With your variables operationalized, it’s time to take a step back and look at how measurement in social science affects our daily lives. As we will see, how we measure things is both shaped by power arrangements inside our society, and more insidiously, by establishing what is scientifically true, measures have their own power to influence the world. Just like reification in the conceptual world, how we operationally define concepts can reinforce or fight against oppressive forces.
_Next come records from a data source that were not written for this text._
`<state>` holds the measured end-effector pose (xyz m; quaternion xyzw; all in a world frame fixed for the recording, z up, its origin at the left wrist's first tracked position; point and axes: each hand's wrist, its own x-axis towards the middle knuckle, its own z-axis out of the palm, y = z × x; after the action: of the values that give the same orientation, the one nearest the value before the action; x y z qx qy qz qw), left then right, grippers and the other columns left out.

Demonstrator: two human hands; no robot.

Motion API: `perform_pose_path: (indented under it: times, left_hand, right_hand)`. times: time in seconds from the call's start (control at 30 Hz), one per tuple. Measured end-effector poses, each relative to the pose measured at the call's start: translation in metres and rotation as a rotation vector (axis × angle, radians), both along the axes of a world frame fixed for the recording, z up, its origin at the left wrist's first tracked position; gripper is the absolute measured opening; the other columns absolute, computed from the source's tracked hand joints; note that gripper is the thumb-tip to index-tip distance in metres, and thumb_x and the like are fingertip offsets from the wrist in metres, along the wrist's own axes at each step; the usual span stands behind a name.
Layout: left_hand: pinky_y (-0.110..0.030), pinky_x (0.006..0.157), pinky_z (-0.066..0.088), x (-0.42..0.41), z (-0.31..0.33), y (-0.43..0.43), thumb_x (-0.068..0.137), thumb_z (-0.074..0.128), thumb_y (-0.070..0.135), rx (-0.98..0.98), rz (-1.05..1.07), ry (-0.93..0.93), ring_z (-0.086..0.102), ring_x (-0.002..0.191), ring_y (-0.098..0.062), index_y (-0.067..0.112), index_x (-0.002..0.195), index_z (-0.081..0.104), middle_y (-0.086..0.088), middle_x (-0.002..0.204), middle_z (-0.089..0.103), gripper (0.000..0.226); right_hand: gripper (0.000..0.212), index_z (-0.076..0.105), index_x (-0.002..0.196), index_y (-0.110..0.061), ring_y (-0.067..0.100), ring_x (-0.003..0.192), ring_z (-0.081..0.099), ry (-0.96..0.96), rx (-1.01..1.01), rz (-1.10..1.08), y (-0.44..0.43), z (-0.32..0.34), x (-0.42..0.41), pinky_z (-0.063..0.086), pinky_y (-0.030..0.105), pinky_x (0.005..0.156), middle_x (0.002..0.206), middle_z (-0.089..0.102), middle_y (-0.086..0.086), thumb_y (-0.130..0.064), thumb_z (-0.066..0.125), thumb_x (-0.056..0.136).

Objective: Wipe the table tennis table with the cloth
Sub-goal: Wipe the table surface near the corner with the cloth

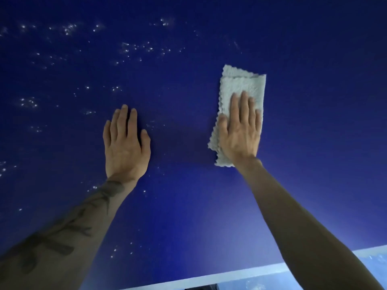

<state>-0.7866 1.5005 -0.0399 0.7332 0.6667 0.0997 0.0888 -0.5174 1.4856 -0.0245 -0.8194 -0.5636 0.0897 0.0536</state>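
Observation:
The dark blue table tennis table [188, 49] fills the head view. A folded pale grey cloth [243, 84] lies flat on it right of centre. My right hand [240, 130] presses on the cloth with straight fingers and covers its near half. Bare on the table surface to the left, my left hand [125, 143] lies flat with its fingers straight and holds nothing. White specks [134, 48] are scattered over the left and far parts of the table.
The table's white edge line [230, 276] runs along the bottom right, with pale floor [374, 260] beyond it. No other objects stand on the table.

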Motion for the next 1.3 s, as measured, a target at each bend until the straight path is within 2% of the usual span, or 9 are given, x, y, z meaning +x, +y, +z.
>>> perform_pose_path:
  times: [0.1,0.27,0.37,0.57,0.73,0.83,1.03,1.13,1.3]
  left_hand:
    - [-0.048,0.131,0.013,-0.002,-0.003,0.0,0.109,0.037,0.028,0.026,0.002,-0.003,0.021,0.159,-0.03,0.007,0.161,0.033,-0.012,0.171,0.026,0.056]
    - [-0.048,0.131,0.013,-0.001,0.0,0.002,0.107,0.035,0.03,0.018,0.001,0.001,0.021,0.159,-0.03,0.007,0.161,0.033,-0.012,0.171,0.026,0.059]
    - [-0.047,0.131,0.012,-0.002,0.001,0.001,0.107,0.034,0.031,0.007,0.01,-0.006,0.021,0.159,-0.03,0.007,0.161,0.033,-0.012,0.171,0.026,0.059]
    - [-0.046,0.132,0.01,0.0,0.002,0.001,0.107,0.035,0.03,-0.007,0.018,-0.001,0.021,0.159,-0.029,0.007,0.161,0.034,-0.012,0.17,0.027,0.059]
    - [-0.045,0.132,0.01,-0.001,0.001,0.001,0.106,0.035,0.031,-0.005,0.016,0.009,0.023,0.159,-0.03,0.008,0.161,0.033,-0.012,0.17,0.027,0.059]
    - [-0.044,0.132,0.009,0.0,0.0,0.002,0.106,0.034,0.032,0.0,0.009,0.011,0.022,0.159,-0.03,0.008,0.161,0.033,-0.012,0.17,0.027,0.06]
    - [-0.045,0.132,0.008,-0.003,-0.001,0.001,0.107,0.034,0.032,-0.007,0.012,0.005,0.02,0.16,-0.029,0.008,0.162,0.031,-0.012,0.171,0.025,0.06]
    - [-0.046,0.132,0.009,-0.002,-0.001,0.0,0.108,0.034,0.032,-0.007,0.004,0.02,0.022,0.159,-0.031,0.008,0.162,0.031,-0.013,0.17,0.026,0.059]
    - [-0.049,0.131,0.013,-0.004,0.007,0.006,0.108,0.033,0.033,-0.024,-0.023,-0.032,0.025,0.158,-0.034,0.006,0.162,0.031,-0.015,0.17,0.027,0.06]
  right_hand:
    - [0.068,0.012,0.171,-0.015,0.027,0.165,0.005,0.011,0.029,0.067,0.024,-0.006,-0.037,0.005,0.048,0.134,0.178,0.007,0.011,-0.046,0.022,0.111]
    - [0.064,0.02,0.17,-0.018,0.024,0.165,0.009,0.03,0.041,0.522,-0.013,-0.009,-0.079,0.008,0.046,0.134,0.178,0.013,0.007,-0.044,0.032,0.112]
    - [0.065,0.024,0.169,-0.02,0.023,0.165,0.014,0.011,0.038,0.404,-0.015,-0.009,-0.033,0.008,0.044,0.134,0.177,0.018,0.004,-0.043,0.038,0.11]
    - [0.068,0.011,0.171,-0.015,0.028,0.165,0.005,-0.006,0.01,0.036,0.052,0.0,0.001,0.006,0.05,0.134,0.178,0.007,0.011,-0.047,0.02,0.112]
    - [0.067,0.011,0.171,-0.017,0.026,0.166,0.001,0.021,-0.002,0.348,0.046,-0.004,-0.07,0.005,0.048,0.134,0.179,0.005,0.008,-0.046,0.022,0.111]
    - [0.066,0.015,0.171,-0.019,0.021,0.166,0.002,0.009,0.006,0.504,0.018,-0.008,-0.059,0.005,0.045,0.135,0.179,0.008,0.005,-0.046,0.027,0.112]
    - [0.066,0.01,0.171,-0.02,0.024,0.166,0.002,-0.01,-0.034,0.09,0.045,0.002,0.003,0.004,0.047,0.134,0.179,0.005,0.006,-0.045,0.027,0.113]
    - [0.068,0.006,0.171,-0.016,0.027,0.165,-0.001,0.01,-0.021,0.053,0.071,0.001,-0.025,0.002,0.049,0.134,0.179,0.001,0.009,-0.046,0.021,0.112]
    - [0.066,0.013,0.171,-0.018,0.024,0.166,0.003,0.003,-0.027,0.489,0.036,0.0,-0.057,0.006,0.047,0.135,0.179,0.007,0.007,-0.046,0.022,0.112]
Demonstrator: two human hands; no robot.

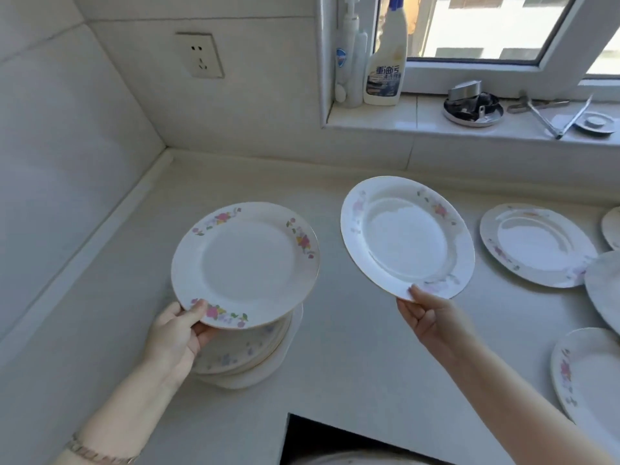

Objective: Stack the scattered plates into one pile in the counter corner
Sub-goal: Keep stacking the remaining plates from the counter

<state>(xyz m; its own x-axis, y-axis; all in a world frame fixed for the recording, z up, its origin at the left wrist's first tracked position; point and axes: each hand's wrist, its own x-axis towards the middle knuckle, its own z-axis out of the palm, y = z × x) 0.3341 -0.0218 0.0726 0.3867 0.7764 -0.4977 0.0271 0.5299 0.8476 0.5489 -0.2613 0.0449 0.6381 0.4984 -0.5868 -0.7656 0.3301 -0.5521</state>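
Note:
My left hand (179,333) grips the near rim of a white floral plate (246,263), held just above a pile of plates (255,357) on the counter. Most of that pile is hidden under the held plate. My right hand (432,317) pinches the near rim of a second floral plate (406,238), raised and tilted above the counter to the right of the pile. More floral plates lie flat on the counter at the right: one behind (536,245), one at the near right edge (590,374), and two cut off by the frame (605,286).
The pale counter (352,347) meets tiled walls at the back left corner (166,149). A wall socket (200,55) sits above. Cleaner bottles (385,58) and metal utensils (473,107) rest on the window sill. A dark opening (318,437) lies at the counter's near edge.

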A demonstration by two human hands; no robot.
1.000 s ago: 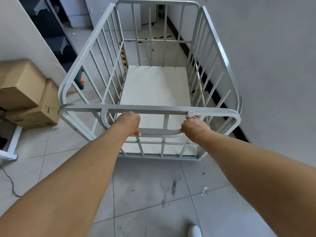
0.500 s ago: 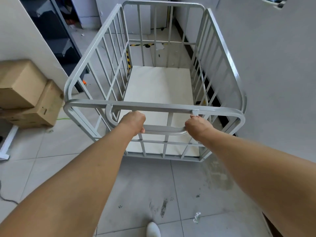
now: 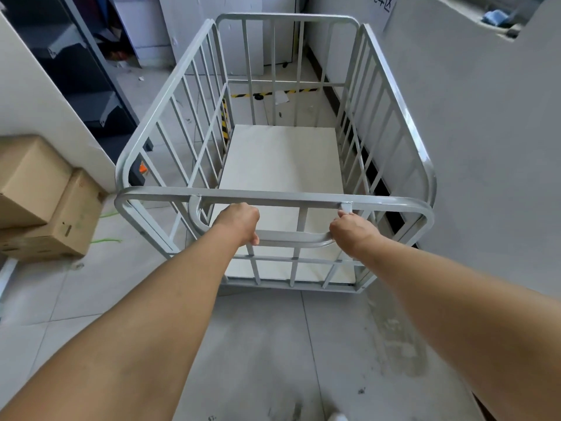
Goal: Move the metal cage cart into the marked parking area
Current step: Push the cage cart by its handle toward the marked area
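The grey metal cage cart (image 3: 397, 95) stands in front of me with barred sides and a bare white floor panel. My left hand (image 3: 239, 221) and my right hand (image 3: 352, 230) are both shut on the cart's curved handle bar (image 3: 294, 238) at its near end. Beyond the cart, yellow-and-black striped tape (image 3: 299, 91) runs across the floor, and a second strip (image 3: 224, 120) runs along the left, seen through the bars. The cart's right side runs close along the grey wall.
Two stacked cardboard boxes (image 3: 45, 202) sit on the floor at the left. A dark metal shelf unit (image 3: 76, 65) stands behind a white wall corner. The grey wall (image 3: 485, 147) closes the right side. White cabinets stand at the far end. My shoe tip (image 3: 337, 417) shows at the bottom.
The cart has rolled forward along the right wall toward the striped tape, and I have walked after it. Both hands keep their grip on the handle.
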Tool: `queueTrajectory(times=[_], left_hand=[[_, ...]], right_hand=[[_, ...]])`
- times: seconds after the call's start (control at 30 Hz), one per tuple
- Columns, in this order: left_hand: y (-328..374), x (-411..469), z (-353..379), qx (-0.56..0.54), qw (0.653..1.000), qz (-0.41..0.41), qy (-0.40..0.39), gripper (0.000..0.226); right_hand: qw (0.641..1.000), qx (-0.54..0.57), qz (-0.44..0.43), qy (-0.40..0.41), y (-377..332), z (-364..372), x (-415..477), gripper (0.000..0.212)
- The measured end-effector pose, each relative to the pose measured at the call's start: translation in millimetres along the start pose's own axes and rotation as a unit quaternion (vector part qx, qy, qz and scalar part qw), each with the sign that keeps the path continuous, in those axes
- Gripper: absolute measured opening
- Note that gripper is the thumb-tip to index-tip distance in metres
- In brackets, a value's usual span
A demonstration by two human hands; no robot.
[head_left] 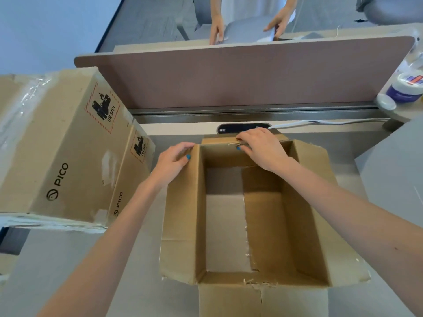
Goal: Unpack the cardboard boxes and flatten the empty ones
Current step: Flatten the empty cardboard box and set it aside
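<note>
One box (304, 213), seemingly empty, gripped by left hand (173, 163), right hand (262, 149).

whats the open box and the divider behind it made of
The open box: brown corrugated cardboard, matt and uncoated, going by its frayed torn edges and creased flaps. The divider: looks like a fabric- or felt-covered panel, matt brownish with no shine; its core is hidden.

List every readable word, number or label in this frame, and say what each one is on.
"PICO": side of the large cardboard box.
"UN 3481": red-bordered warning label on that box.
"PICO" and "UN 3481": second box against it.
Logo on the jar: too blurred to read.
White mark on the black desk panel: too small to read.
The open box: no print visible.
</note>
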State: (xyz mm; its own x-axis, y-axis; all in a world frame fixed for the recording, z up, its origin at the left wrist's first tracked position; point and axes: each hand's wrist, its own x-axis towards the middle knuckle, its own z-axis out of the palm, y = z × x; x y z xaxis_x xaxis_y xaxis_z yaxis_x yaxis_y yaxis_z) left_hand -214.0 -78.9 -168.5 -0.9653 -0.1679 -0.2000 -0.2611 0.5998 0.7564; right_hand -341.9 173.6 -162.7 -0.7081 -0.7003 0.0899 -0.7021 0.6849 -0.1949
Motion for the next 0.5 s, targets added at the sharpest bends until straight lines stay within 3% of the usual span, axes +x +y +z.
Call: queueTrajectory(times=[0.17,0.5], left_hand=[[0.5,7.3,-13.0,-0.017,0.999,-0.03,-0.039,0.031],[53.4,4.6,-51.8,-0.047,0.997,0.061,0.001,0.024]], right_hand=[[1.0,-0.001,0.017,-0.013,-8.6,-0.6,-0.1,0.025],[0.996,0.057,0.058,0.038,-15.9,-50.7,1.3,0.03]])
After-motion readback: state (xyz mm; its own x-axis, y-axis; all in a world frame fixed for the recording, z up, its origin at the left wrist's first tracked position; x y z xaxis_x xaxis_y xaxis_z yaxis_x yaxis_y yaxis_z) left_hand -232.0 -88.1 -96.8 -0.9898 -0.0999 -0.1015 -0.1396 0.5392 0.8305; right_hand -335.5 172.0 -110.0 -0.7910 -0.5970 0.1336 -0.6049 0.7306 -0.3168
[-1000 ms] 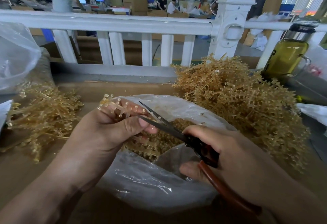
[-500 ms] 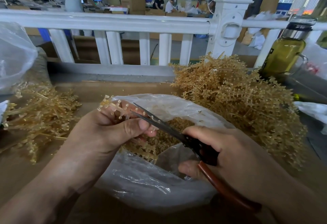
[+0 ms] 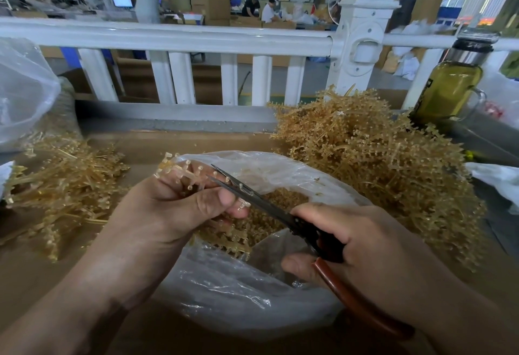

Flawed measures & missing measures

 

===HERE’S A START ON GETTING RID OF THE TEACHING EVALUATION SECTION===

In India up to 2017, government mental health institutions and mental hospitals served as a long term residence facility for persons with psychosocial disabilities, who had been abandoned by their families. The institutions were restrictive with respect to freedom of movement and food choices. An NGO working with the residents wanted to study the change their interventions caused throughout 5 years and implemented a Quality of Life Survey which has been administered in other countries such as USA and UK with different hospital structures. The questionnaire had questions such as “how do you rate your freedom to choose your own food?” and “how far can you travel independently?” which would not be applicable in the Indian setting. However, the NGO implemented the questionnaire unaltered, due to which the tool could not accurately measure the changes the NGO aimed to measure. This puts the validity of the tool in question.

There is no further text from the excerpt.